Car s'il entame son livre par un Miracle et passe des chapitres entiers dans des péripéties aventures en pleine jungle — ce qui doit justifier les références à Edgar Rice Burroughs faites en couverture de l'édition de poche américaine (Tor, 1999) —, Robert Charles Wilson a écrit un livre de pure SF, qui ne se départit jamais d'un point de vue rationaliste et explique le Miracle (attention ! gâche-suspense !) par les avanies d'un univers virtuel. Ce qui peut poser problème : savoir qu'on est dans le virtuel réduit le poids dramatique des avanies subies par le héros, qui semblent bien réelles, sont décrites et vécues comme telles ; et il n'est jamais très convaincant à mon goût, dussé-je passer pour un hérétique en l'Église de Saint William Gibson, de ramener les luttes de nature informatique, jouées sur des astuces de code ou de matériel — et bien difficiles à expliquer au profane ou à rendre vraisemblables dans le cadre d'une technologie future — au simple résultat d'une sorte de jeu vidéo grandeur nature.
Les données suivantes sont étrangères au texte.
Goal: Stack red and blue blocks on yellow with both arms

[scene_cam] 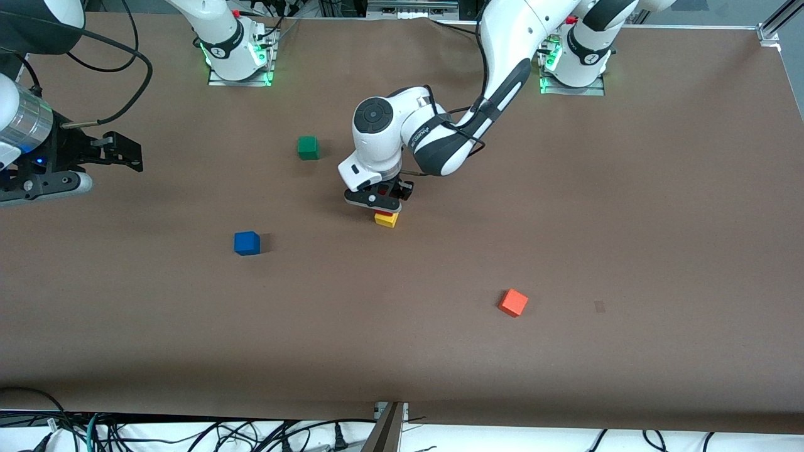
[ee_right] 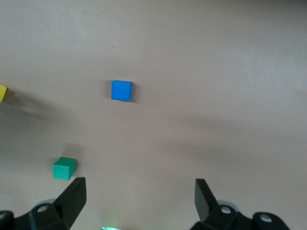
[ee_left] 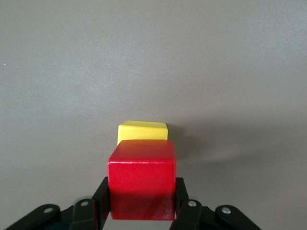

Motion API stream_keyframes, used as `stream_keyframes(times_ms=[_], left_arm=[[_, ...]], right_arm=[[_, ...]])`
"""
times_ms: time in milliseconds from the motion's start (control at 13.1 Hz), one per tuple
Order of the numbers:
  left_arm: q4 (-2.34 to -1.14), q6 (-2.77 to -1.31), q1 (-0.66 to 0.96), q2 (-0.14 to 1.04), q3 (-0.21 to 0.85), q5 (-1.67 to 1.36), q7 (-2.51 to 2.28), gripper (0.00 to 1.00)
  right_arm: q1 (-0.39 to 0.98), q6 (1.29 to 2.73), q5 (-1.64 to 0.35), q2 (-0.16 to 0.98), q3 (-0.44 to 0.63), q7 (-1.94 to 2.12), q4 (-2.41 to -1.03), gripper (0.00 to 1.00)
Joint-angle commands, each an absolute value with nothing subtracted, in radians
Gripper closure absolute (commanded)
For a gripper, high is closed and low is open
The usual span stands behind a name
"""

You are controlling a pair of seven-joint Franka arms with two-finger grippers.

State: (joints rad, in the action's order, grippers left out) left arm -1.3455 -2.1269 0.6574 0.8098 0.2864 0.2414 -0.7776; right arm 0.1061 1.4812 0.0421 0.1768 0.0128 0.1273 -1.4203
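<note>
My left gripper [scene_cam: 384, 207] is shut on the red block [ee_left: 141, 179], a finger [ee_left: 101, 201] pressed against each side. It holds the block directly over the yellow block [scene_cam: 387, 220] in the middle of the table. Part of the yellow block's [ee_left: 142, 130] top shows past the red one; whether the two touch I cannot tell. The blue block [scene_cam: 247, 243] lies alone on the table, toward the right arm's end and a little nearer the front camera than the yellow one. My right gripper [scene_cam: 122, 152] waits open and empty over the right arm's end of the table, with the blue block [ee_right: 121, 90] in its view.
A green cube [scene_cam: 308, 147] sits between the yellow block and the right arm's base. An orange-red cube [scene_cam: 513, 302] lies nearer the front camera, toward the left arm's end. The brown table [scene_cam: 565, 207] stretches wide around them.
</note>
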Motion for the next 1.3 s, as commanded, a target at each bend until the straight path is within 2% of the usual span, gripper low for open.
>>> stream_keyframes(times_ms=[0,77,613,1073,1226], left_arm=[[-1.281,-2.103,0.669,0.842,0.279,0.265,-0.793,0.78],[-1.267,-2.103,0.669,0.854,0.279,0.265,-0.796,0.73],[-1.258,-2.095,0.667,0.858,0.279,0.264,-0.796,0.70],[-1.258,-2.095,0.661,0.859,0.279,0.264,-0.793,0.69],[-1.259,-2.095,0.661,0.858,0.279,0.265,-0.793,0.69]], right_arm=[[0.103,1.460,0.034,0.186,0.008,0.164,-1.417,0.00],[0.104,1.445,0.032,0.187,0.006,0.164,-1.417,0.00],[0.097,1.511,-0.091,0.319,0.006,0.147,-1.420,0.00],[0.120,1.780,-0.086,0.334,0.003,0.147,-1.639,0.00],[0.121,1.842,-0.092,0.385,0.002,0.147,-1.644,0.00]])
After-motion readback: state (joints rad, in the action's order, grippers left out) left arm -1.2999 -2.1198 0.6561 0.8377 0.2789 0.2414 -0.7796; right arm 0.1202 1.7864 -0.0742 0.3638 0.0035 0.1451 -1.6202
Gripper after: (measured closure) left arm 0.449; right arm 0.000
En dernière analyse, tant au niveau du temps occupé durant la lecture que de la facilité à se mettre dans la peau des personnages, ce sont les séquences se déroulant au sein de l'univers virtuel, décalque de notre histoire, à quelques dieux, monstres et continents substitués près, qui laisseront l'impression la plus marquante au lecteur. À celui qui vous parle, en tout cas. Et à ce niveau, R. C. Wilson fait un excellent travail. Guilford Law est un personnage complexe, dévoré par la contradiction entre son goût pour l'aventure (et le cliché qui pourrait le rendre célèbre) et ses devoirs conjugaux et paternels, puis observateur terrifié mais toujours lucide d'une lutte qui le dépasse mais dans laquelle il est un pion essentiel — oui, ça rappelle des choses, et finalement, la quatrième de couverture qui en appelle aux mânes de Van Vogt n'est pas si loin du but, mânes de Burroughs nonobstant. Wilson s'offre même le luxe d'une intrigue secondaire mettant en scène deux personnages peu recommandables. Pas vraiment nécessaire à l'intrigue, mais l'occasion de plonger un peu dans les tréfonds de l'âme humaine, celle de Guilford étant décidément trop limpide pour le plaisir littéraire.
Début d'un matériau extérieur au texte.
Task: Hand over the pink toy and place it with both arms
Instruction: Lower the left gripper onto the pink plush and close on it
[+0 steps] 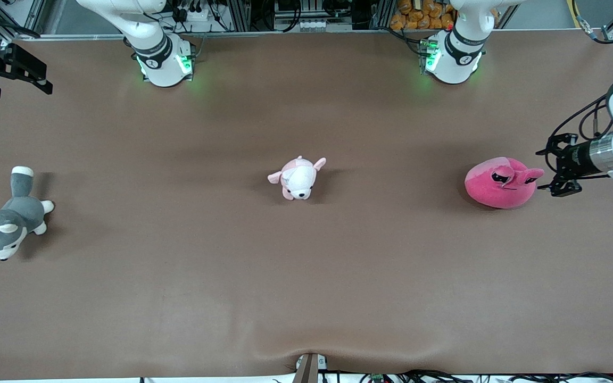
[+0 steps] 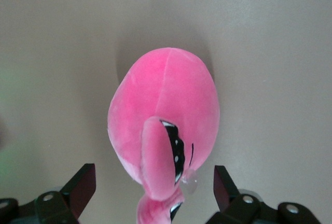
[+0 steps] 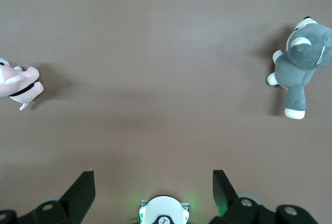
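While puppy plush [image 1: 298,178] lies mid-table, left gripper [image 1: 551,173] flanks pink toy [image 1: 500,183].

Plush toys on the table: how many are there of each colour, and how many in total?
Hot-pink: 1, the pink toy, between the open fingers of the left gripper
Pale pink-and-white: 1, the puppy plush
Grey-and-white: 1, the husky plush
Total: 3

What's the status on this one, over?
Left claw open, beside pink toy, fingers flanking it, no grip yet. Right claw open, waiting high over its table end. Puppy mid-table, husky at right arm's end.
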Robot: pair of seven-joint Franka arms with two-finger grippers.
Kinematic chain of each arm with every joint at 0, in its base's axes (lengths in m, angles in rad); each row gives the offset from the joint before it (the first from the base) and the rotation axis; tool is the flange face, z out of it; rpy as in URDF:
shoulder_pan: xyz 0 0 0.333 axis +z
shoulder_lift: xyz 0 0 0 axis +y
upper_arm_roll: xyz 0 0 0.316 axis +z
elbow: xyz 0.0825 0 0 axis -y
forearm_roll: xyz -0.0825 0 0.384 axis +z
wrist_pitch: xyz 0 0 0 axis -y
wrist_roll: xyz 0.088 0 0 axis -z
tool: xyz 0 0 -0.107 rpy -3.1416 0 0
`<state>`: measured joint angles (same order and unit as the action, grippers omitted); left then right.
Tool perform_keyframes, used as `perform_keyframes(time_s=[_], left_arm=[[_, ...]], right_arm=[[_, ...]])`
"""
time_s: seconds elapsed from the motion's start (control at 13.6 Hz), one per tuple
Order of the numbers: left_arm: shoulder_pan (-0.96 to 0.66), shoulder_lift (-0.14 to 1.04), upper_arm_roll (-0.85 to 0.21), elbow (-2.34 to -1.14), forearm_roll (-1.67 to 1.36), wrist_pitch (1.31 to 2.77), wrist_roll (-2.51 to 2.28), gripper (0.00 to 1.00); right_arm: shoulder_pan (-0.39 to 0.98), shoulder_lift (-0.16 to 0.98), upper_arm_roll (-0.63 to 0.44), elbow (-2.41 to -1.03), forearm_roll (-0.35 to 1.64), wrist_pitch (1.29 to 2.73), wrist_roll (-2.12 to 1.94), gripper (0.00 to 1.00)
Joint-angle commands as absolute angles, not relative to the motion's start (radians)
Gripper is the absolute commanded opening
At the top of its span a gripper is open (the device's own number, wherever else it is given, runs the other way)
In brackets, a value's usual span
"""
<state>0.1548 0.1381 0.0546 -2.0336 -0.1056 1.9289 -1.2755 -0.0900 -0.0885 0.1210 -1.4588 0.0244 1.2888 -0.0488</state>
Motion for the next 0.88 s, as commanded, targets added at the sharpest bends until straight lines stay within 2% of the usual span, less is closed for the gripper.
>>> perform_keyframes(time_s=[0.0,0.52,0.66,0.74,0.81], left_arm=[[0.160,0.156,0.052,-2.040,-0.123,1.951,-1.278,1.00],[0.160,0.210,0.052,-2.033,-0.130,1.951,-1.279,1.00],[0.160,0.210,0.052,-2.033,-0.130,1.951,-1.279,0.78],[0.160,0.209,0.052,-2.033,-0.130,1.951,-1.278,0.63],[0.160,0.206,0.051,-2.031,-0.130,1.951,-1.273,0.38]], right_arm=[[-0.109,-0.101,0.127,-1.468,0.035,1.296,-0.055,1.00],[-0.100,-0.057,0.132,-1.442,0.012,1.304,-0.055,1.00],[-0.112,-0.040,0.127,-1.443,0.003,1.304,-0.052,1.00],[-0.132,-0.013,0.127,-1.443,0.003,1.299,-0.046,1.00],[-0.143,0.017,0.127,-1.442,0.017,1.301,-0.049,1.00]])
Bref, Wilson continue à faire la preuve de son imagination et de son talent. Darwinia a été remarqué (finaliste du Hugo), et sans être un chef-d'œuvre, sans explorer beaucoup par exemple les ramifications intellectuelles d'un bouleversement de la théorie de l'évolution — pour ça, allez voir un autre Darwin, celui de la radio, à la maison Greg Bear —,(1) c'est un livre authentiquement original, et distrayant sans défaillance.